◆ WORK TO COMPLETE:
Across all the entries, how many lines hold "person"? Answer with that number and nothing else.

◆ SOURCE RECORDS:
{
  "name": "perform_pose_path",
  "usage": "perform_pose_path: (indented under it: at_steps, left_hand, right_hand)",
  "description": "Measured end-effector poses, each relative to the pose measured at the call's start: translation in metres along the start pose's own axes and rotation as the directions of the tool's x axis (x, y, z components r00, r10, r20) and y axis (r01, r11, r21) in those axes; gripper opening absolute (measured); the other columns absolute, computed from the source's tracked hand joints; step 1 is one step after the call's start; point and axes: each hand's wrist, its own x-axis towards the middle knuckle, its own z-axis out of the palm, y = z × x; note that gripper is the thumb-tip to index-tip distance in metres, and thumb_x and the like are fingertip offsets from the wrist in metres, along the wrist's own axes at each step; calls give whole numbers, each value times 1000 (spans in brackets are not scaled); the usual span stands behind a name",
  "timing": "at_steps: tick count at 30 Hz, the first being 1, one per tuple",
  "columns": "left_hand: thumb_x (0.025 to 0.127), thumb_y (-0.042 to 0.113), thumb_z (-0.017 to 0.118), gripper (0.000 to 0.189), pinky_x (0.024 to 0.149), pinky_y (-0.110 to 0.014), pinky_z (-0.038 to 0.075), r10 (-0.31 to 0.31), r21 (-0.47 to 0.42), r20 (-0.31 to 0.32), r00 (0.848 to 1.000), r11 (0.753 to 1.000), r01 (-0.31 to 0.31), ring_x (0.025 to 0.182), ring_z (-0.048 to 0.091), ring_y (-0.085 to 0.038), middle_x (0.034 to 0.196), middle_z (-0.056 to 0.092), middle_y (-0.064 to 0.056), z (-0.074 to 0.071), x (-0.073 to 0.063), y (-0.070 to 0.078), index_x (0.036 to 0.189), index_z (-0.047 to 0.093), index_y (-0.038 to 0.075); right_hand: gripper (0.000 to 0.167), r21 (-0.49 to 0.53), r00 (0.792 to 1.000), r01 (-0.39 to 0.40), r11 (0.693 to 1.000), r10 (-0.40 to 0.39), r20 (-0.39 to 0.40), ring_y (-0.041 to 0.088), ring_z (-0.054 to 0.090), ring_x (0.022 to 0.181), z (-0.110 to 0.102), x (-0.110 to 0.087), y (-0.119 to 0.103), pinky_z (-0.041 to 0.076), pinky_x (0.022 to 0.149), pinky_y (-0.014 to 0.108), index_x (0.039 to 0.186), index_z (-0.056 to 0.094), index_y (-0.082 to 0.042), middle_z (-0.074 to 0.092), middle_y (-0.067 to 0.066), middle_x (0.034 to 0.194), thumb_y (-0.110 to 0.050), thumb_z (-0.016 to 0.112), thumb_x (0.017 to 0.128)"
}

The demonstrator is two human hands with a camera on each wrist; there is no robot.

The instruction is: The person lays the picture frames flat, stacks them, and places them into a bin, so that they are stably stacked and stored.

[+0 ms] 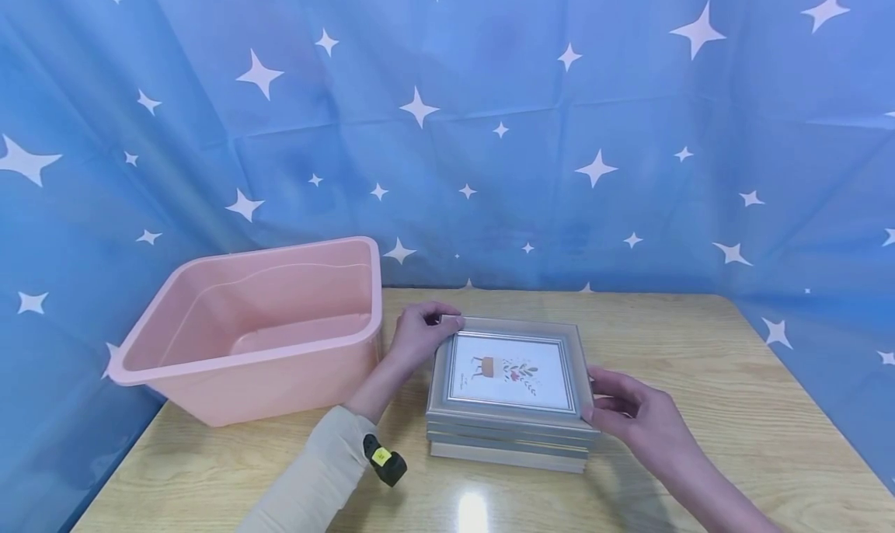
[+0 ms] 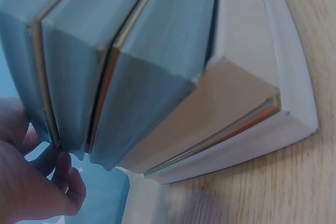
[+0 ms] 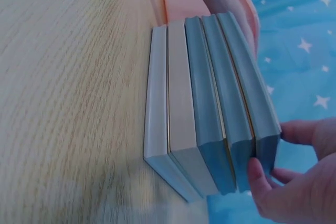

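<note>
A stack of several picture frames stands on the table. Its top picture frame [image 1: 513,374] is silver-grey and shows a plant drawing behind a white mat. Seen from the side in the right wrist view, three bluish-grey frames [image 3: 233,93] lie over paler frames [image 3: 181,93]. At the far left corner, my left hand [image 1: 423,335] grips the top frame's edge, thumb on its upper face. On the right side my right hand [image 1: 632,409] pinches the same frame between thumb and fingers. The top frame rests on the one below, with a thin seam between them.
A pink plastic tub [image 1: 280,393] sits at the left of the wooden table [image 1: 727,409], close to my left forearm. Behind the table hangs a blue curtain [image 1: 489,160] with white stars. A black strap device [image 1: 384,459] is on my left wrist.
</note>
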Motion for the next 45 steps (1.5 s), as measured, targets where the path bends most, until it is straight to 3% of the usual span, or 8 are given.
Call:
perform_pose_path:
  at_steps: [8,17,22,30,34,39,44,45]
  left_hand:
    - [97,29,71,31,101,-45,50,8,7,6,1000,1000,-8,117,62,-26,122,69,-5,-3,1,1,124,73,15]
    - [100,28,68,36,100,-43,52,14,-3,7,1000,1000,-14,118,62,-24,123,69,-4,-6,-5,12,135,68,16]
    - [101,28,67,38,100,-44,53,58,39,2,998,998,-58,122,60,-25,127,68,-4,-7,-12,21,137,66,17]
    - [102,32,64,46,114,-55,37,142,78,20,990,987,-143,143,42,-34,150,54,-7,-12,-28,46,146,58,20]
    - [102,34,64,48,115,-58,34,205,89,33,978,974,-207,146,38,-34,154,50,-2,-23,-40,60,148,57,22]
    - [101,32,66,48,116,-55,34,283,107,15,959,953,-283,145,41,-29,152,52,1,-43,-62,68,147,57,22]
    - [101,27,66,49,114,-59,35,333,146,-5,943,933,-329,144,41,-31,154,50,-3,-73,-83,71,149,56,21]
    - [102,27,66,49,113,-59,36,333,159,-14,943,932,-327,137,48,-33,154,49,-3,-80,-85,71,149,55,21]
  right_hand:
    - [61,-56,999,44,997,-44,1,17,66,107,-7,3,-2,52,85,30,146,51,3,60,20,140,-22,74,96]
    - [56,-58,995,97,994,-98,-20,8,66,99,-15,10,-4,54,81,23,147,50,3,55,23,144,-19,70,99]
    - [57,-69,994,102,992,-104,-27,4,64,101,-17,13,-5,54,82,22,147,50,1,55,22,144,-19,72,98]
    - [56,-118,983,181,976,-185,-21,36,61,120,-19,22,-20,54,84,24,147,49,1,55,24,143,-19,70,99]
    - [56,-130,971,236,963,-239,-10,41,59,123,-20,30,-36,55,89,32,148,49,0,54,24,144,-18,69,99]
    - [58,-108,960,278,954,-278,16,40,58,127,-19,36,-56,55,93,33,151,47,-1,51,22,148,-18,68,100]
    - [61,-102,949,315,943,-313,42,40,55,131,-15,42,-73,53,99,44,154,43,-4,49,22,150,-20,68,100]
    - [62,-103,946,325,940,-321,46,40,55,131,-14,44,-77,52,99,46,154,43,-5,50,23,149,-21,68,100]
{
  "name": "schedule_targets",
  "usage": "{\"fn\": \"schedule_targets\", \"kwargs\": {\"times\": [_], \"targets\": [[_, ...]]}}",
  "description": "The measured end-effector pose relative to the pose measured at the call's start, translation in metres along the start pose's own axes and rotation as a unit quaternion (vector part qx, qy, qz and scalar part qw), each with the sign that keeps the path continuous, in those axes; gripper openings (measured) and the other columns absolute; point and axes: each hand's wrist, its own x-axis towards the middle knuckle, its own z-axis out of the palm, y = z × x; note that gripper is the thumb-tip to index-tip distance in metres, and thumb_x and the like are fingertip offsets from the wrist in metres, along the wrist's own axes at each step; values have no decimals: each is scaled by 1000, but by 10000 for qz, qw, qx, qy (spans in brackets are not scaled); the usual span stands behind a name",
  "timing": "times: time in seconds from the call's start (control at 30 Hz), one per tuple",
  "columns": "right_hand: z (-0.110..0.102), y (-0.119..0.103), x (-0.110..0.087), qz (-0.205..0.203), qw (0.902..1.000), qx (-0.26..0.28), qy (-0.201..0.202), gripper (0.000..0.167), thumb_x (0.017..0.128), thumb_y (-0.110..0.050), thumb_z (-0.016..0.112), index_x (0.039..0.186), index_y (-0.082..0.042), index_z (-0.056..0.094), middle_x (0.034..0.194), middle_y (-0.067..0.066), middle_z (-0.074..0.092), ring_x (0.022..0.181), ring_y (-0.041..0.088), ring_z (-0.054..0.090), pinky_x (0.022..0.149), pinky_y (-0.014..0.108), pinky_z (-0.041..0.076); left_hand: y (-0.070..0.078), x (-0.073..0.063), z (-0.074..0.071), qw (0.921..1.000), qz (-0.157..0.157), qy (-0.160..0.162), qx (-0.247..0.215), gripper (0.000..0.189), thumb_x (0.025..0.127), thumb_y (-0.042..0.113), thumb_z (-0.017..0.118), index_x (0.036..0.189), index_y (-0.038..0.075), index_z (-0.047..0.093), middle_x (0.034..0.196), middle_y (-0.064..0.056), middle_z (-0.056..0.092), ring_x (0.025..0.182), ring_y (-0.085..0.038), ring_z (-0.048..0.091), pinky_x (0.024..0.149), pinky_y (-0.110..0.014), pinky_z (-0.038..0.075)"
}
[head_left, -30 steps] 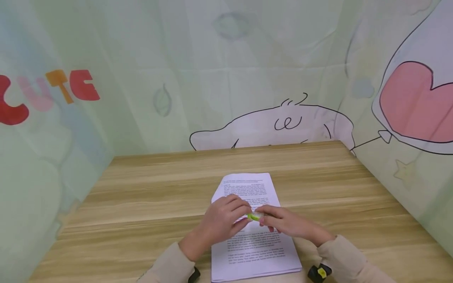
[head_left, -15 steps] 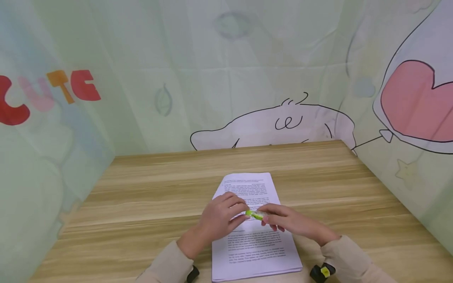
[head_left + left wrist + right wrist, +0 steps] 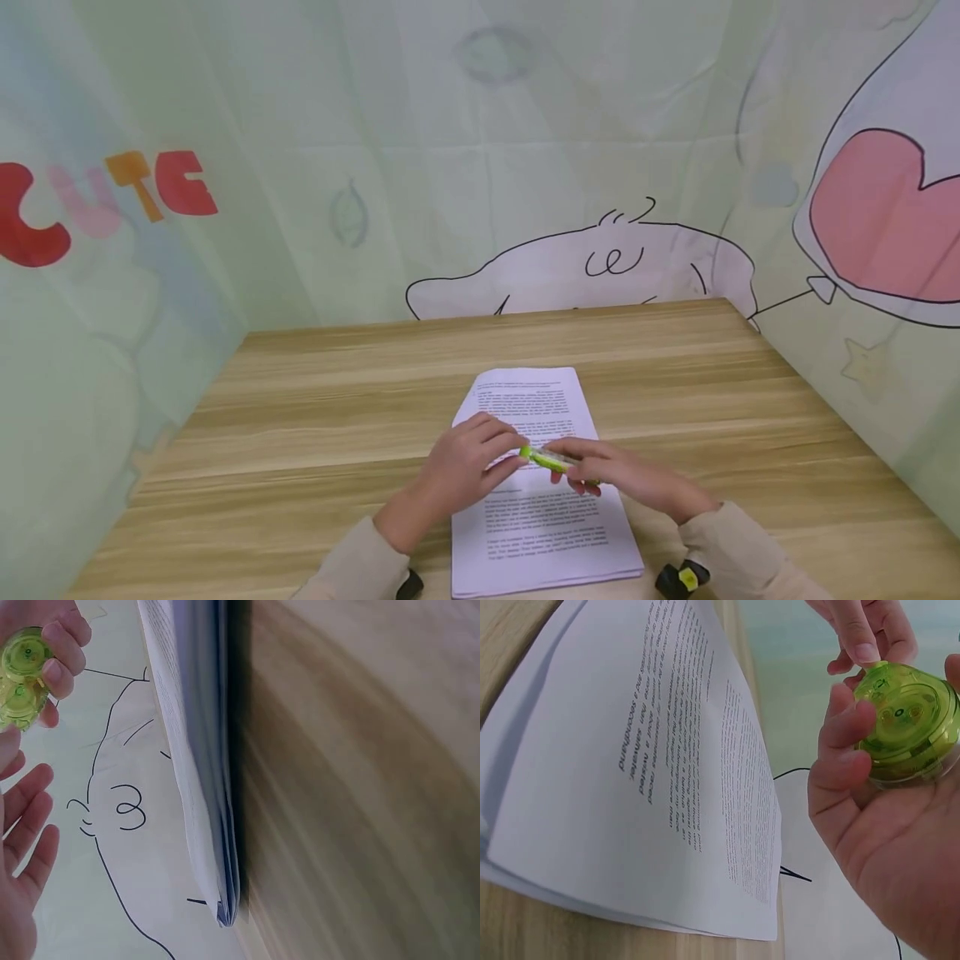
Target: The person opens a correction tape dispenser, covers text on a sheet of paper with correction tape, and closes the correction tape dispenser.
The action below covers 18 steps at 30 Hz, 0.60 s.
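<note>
Nearest, at the sleeve ends: right hand (image 3: 622, 479) curled round a translucent lime-green round plastic tape dispenser (image 3: 542, 456), thumb and fingers wrapped about its disc-shaped body. Met just to that hand's left by the left hand (image 3: 461, 471), its fingertips (image 3: 862, 649) pinching the small nub at the dispenser's top, the remaining fingers loose and spread in the left wrist view. Held clear of everything below, between the two hands, touching nothing else.

Judged an early stage: dispenser picked up and being readied at its tip, not yet lowered. Left to do, by the look of it: freeing the tip and bringing it down to the sheet.

Directly under both hands, lay a stapled-looking stack of white printed paper sheets (image 3: 540, 533), flat on the pale wood-grain tabletop (image 3: 315, 417). No mark of tape made out on the text.

Beyond the fingertips, hung a pale green cartoon-printed fabric backdrop (image 3: 480, 167).
</note>
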Motion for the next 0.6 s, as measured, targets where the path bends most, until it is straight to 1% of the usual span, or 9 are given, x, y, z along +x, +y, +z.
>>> {"fn": "schedule_targets", "kwargs": {"times": [0.13, 0.27, 0.4, 0.53, 0.6], "targets": [[-2, 2, 1, 89, 9999, 115, -88, 46, 88, -20, 40, 134, -14, 43, 110, 19, 53, 79, 14, 46, 66, 23, 39, -1, -1, 1, 10000, -59, 13, -31, 16, 83, 31, 67, 94, 20, 69, 91, 9, 67, 88, -6, 59, 79, -18, 48], [-2, 4, 1, 52, 9998, 118, -179, 48, 89, -20, 41, 137, -12, 39, 114, 16, 53, 87, 18, 51, 69, 25, 41, -1, -2, 2, 10000, 6, 63, -2, 16, 86, 31, 64, 95, 19, 68, 91, 8, 66, 87, -7, 59, 78, -18, 49], [-2, 4, -1, 5, 9998, 66, -194, 51, 89, -19, 43, 139, -10, 37, 116, 12, 54, 92, 22, 54, 72, 26, 42, -1, -3, 2, 10000, 21, 37, 59, 16, 86, 31, 63, 96, 19, 66, 92, 8, 66, 87, -7, 59, 78, -18, 48], [-3, 3, -2, 83, 9998, -174, -85, 53, 87, -20, 46, 139, -13, 37, 114, 11, 56, 95, 23, 56, 78, 29, 41, 1, -3, 0, 9996, -187, -145, 134, 26, 85, 33, 64, 105, 17, 65, 98, 7, 66, 91, -8, 59, 81, -21, 48], [-5, 2, -2, 101, 9993, -348, 23, 53, 87, -22, 48, 138, -13, 38, 111, 12, 58, 96, 22, 57, 81, 32, 40, 4, -3, -3, 9982, -439, -360, 206, 33, 85, 35, 64, 112, 16, 63, 102, 6, 66, 95, -9, 59, 84, -23, 48]]}}
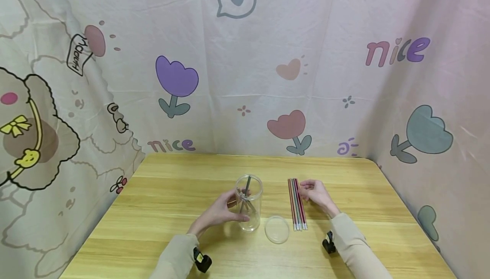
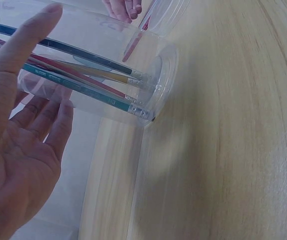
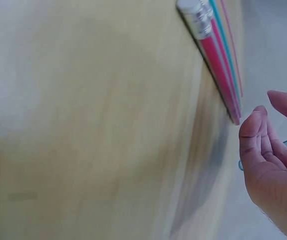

◆ RESULT FOR THIS TASK:
2